Prison Health Receiver Expects To Seek Order for Funds by August
In an interview with the Wall Street Journal, the court-appointed receiver for California's prison health care system said that he expects to request a court order as early as the first week of August requiring the state to pay as much as $2.5 billion from the state general fund to begin construction on new prison medical facilities.
J. Clark Kelso was appointed by Federal District Court Judge Thelton Henderson to bring the state's prison health care system up to constitutional standards after a class-action lawsuit found that state officials failed to improve conditions at the facilities.
Earlier this year, Kelso worked with lawmakers to craft a proposal that would have had the state issue bonds to cover the cost of building seven new prison medical facilities. The proposal called for $7 billion in revenue bonds to be repaid over 25 years.
Republican lawmakers rejected the proposal, setting the stage for Kelso to seek the court order compelling the state to begin making the payments from the general fund as lawmakers work to address an estimated $15.2 billion budget deficit.

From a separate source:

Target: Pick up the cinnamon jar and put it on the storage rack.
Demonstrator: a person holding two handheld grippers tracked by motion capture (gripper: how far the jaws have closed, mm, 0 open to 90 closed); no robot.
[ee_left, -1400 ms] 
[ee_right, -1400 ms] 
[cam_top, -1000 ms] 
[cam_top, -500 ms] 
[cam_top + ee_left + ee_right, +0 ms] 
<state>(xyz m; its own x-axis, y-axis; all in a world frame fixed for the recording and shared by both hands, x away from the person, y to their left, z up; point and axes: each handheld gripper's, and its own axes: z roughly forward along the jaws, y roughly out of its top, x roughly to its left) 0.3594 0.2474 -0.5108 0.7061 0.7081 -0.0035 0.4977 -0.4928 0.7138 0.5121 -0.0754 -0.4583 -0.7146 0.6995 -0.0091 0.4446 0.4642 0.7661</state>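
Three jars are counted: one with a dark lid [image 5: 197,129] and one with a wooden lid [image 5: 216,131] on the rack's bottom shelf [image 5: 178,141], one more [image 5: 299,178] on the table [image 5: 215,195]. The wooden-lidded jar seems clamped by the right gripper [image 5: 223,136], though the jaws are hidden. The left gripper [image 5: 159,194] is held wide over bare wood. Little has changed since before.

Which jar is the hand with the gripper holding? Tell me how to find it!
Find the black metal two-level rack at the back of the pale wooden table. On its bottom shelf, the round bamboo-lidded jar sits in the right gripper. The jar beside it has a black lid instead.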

Kelso says that he tried to push lawmakers to work with him by authorizing facility designs, accepting construction bids and sending the bills to the state (White, Wall Street Journal, 7/21).
Kelso's proposal to locate one of the seven medical facilities in Camarillo in Ventura County would negatively affect the area by placing high-risk prisoners in close proximity to schools and residences and luring medical personnel from area hospitals to the prison facility, Assembly member Audra Strickland (D-Moorpark) writes in a Ventura County Star opinion piece.
"Ventura County residents need to let the federal receiver know Ventura County is not the place for this type of prison," Strickland writes (Strickland, Ventura County Star, 7/20).